In college, some of my friends majored in history. Others braved the pre-med gauntlet. I graduated in 2001 with a degree in something or other, but my concentration was really in what you might call police scanner science. For three years, I covered the police beat for the Harvard Crimson, which was - is - the city of Cambridge's only breakfast table daily. When my friends would be out studying or dating, I'd be chasing cops. If the crime happened to be near Harvard's campus, I'd get there before they would, which occasionally proved disconcerting.
During my four years at Harvard, I got to know quite a few Cambridge police officers - black officers, white officers, Hispanic officers - and I became familiar with the tinder box that is racial politics in Cambridge. Take wealthy white (or nonwhite) patricians affiliated with Harvard, add liberal activists (not always so rich) who were attracted to the city because of its progressive legacy, add diversity that mirrors the composition of the United States, add blue collar, mostly ethnic white cops who were lifers in the police department...and it's not hard to see how racial sensitivities could be so acute. But in Cambridge, class sensitivities are often as touchy. Town-gown relations ebb and flow but always create tension between anything that suggests "Harvard" and anything that suggests "Cambridge." Cops tend to be working class joes and janes, and professors tend to be patricians. Intermixes like this happen often.
Maria (Maki) Haberfeld
John Jay College of Criminal Justice
We teach our children to think about what others feel before they act, but as grown-ups we frequently assume we understand what others do without ever having walked in their shoes.
President Obama expressed his opinion about a police officer's interaction with Harvard Professor Henry Louis Gates. "The Cambridge police acted stupidly in arresting somebody when there was already proof that they were in their own home," the president said.

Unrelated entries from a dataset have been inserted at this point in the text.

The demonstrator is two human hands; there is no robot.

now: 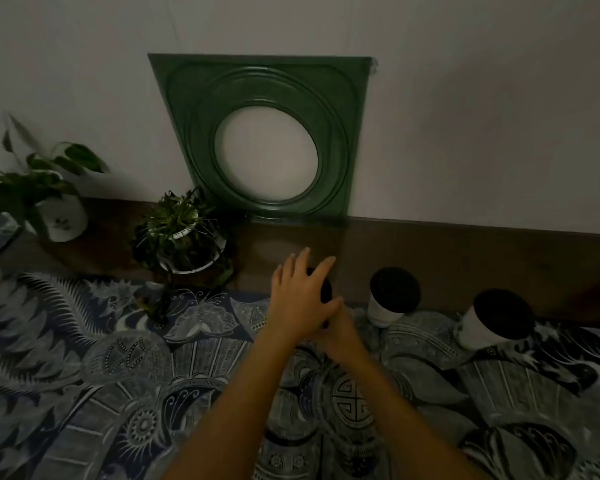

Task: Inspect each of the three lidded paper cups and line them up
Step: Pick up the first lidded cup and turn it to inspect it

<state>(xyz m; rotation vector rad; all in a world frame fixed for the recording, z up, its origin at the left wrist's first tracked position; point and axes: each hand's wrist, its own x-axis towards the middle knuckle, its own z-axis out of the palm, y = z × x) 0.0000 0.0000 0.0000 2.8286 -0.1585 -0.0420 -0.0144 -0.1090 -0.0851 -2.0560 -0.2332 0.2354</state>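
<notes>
**Head view: three lidded cups, one under both hands**

Head camera shows dim light. Two white paper cups with black lids stand on the patterned blue cloth: the middle cup and the right cup, apart from each other. The left cup shows only a sliver of dark lid. The left hand lies over its top, fingers spread. The right hand is tucked beneath, wrapped about the cup's side.

Bare wooden surface runs behind the cups to the wall. A glass-potted plant stands near left, a white-potted plant further left.

The left cup's body is hidden. A green square frame leans against the wall.
</notes>
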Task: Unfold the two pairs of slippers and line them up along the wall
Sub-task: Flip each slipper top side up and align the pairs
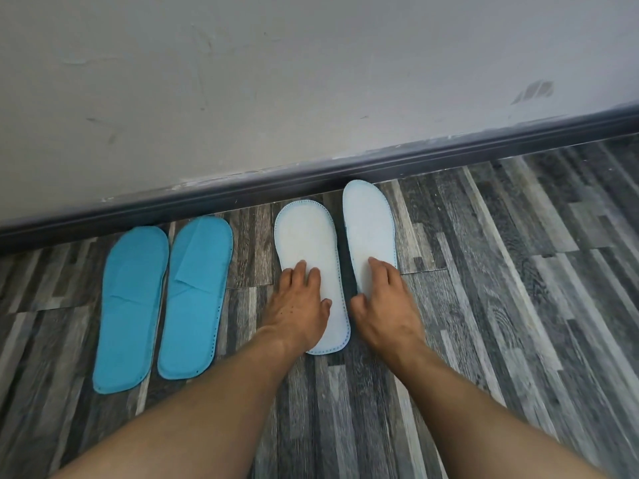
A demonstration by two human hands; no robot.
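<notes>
Final step, by the look of it: squaring up the pale pair against the skirting board [345,171]. Left hand [299,305] pressed flat on the left pale slipper [307,243], fingers [298,271] spread wide and holding nothing. Right hand [383,302] flat on the right pale slipper [368,229], fingers loosely splayed, thumb tucked at the inner edge, nothing gripped. Right pale slipper's toe nearly touching the skirting board; left one set a little further back. Next move, probably: nudge the left pale slipper toward the skirting board until both toes match, then lift away.

Pale slippers fully opened, flat, whitish with blue stitched rims. Blue slippers [131,305] [195,299] lying side by side further along the skirting board to the left, flat, faintly creased, their toes close to it.
</notes>
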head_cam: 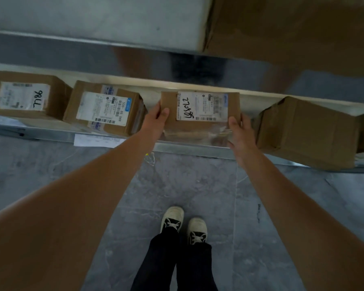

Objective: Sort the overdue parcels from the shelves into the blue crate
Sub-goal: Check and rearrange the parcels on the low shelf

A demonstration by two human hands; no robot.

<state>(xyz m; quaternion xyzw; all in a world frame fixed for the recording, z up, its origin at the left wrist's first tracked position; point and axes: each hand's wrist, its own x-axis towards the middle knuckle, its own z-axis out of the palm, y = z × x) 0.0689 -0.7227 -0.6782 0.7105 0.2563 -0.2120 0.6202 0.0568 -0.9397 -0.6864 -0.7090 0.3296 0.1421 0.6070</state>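
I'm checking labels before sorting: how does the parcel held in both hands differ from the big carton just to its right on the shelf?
The held parcel shows a white shipping label with handwritten digits; the big carton shows only bare cardboard and tape. The held parcel is smaller and flatter, the big carton bulkier. The left hand and right hand grip the held parcel's sides; nothing touches the big carton. Both are brown cardboard.

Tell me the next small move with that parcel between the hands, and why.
Probably draw the parcel straight back off the shelf. Both the left hand and right hand grip its sides, neighbouring boxes stand clear of it, and no blue crate is in view yet.
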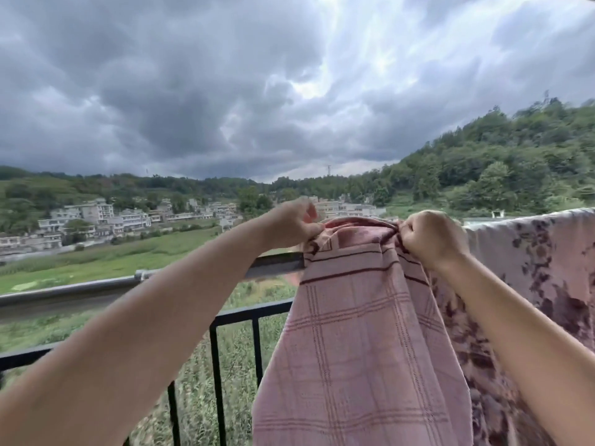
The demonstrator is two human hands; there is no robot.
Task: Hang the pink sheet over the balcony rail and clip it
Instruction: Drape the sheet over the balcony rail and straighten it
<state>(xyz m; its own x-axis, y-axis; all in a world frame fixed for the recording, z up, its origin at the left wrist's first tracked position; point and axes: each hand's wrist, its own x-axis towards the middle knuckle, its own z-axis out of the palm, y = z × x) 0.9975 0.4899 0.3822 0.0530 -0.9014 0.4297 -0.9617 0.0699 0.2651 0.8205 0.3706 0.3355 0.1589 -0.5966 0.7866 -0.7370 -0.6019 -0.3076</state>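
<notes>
Left hand (291, 225) and right hand (431, 238) both pinch the pink checked cotton sheet's (357, 342) bunched top edge, above the grey metal balcony rail (96, 286).

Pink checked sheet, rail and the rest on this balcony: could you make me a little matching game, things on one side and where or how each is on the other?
Things:
1. pink checked sheet
2. floral cloth
3. grey rail
4. left hand

Descriptions:
A. draped over the rail at the far right
B. bare metal running along the left
C. gripping the sheet's top edge on its left side
D. bunched at the top between both hands, hanging down in front

Pairs: 1-D, 2-A, 3-B, 4-C. The right hand holds the sheet's other side.
</notes>
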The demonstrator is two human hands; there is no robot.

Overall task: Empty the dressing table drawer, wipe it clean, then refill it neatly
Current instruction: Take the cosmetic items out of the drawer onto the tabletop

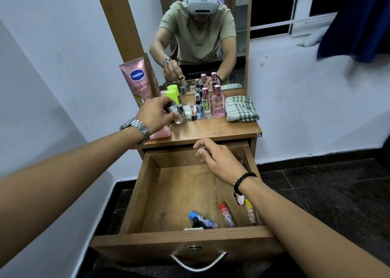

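The left hand (155, 114) reaches over the counter (211, 130), its grip clamped on a small clear bottle (176, 117) with a silver cap, fingers curled round the neck; whether the bottle's base touches the counter is hard to tell. Just right of that grip stand a row of small vials and two pink-capped perfume bottles (213, 104), then a folded checked cloth (240, 109). Behind the grip a pink Vaseline tube (138, 81) leans at the mirror (200, 35), beside a green-capped container (172, 96). The right hand (219, 159) hovers above the open drawer (190, 238), fingers loosely bent and apart, holding nothing. Below and nearer than that grip, along the drawer's front wall, lie a blue-capped tube (202, 219), a red-capped tube (226, 214) and a yellow-capped tube (251, 214).
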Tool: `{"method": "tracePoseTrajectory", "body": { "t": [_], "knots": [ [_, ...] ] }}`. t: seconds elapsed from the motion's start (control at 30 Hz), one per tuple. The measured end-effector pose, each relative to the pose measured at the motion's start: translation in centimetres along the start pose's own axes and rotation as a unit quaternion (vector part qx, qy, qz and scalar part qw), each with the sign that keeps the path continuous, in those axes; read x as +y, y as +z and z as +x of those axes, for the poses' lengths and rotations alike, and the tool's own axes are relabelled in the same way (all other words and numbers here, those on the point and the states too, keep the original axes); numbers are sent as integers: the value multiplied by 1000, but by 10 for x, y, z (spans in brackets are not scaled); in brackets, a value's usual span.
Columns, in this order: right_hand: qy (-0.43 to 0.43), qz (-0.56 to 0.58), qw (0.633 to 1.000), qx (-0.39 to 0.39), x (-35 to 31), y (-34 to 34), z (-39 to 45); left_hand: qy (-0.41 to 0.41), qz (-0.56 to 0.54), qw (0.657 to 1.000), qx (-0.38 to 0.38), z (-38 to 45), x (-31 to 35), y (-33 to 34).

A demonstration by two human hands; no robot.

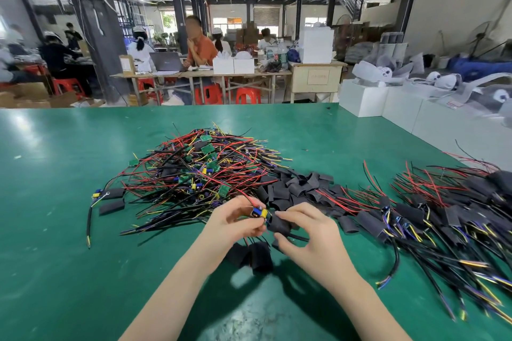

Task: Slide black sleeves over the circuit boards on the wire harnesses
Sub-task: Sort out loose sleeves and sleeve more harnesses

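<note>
My left hand [235,220] pinches a circuit board [260,212] with blue and yellow parts, its red and black wires trailing back to the pile. My right hand [302,232] grips a black sleeve [278,225] right beside the board, the sleeve's mouth touching the board's end. A big heap of bare wire harnesses [199,171] with green boards lies behind my hands. Loose black sleeves [293,188] are heaped to the right of it. Sleeved harnesses [432,216] are piled at the far right.
All of this lies on a green table [55,243]. Two more black sleeves [255,256] lie just under my wrists, and two others [112,201] at the left. White boxes [388,108] line the table's back right edge. People sit at benches in the background.
</note>
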State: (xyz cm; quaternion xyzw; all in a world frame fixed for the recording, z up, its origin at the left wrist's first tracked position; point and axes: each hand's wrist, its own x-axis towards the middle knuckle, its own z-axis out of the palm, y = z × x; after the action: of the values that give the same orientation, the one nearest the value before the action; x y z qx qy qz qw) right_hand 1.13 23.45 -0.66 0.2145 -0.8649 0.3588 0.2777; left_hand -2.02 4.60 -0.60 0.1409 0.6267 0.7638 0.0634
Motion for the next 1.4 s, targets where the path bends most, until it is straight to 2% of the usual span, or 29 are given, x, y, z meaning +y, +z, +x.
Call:
{"method": "tracePoseTrajectory", "body": {
  "t": [0.13, 0.33, 0.57, 0.7, 0.87, 1.0, 1.13, 1.27, 1.4],
  "knots": [
    [9, -3, 1000, 11, 1, -3, 0, -10, -25, 1000, -7, 0, -1, 1],
    [4, 5, 1000, -1, 1, -6, 0, 1, 11, 1000, -20, 0, -1, -4],
    [-7, -13, 1000, -25, 1, -8, 0, -33, -63, 997, 11, 1, 0, -3],
    [1, -10, 1000, -14, 0, -7, 0, -38, -81, 996, 14, 1, 0, -4],
    [18, 8, 1000, -21, 2, -6, 0, -2, 9, 999, -33, -1, 1, -7],
    [21, 0, 999, -29, 2, -4, -1, 5, 73, 997, -5, -1, 0, -5],
    [20, -4, 999, -27, 1, -1, -2, -13, 84, 996, 25, -2, -1, -5],
    [11, 10, 1000, -23, 0, 1, -2, -70, 18, 996, 54, -1, -2, -4],
    [27, 5, 999, -26, 4, 2, -2, -49, 56, 997, 16, -2, -1, -8]
  ]
}}
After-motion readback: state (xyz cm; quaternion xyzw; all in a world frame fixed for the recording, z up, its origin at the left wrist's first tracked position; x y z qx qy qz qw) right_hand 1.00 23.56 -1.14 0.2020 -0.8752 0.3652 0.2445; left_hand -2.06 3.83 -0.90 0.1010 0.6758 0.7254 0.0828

Was it stupid behavior or was it an understandable result of police procedure - the culture, or rather sub-culture, of this profession. People depend on police in a time of trouble but are quicker than lightning to judge harshly when things go wrong. But the most important question in this case is: Did they go wrong?
One needs to understand that the interaction between a police officer and a suspect is just part of a larger context.
When a neighbor calls the police to report a burglary in progress and a police officer is dispatched to respond, a decision-making process begins for the officer.
Police work is about sub-cultural contexts, about war stories, about suspicion, about unpredictability, about danger and fear for one's life. Police officers make their decisions based not just on a given situation but also based on their prior experience, the experience of those they have worked with and the stories they have heard about incidents that happened in the past.
A call to respond to a burglary in progress generates a series of images that prepare a police officer for an encounter - a dangerous encounter that can possibly end with a loss of life.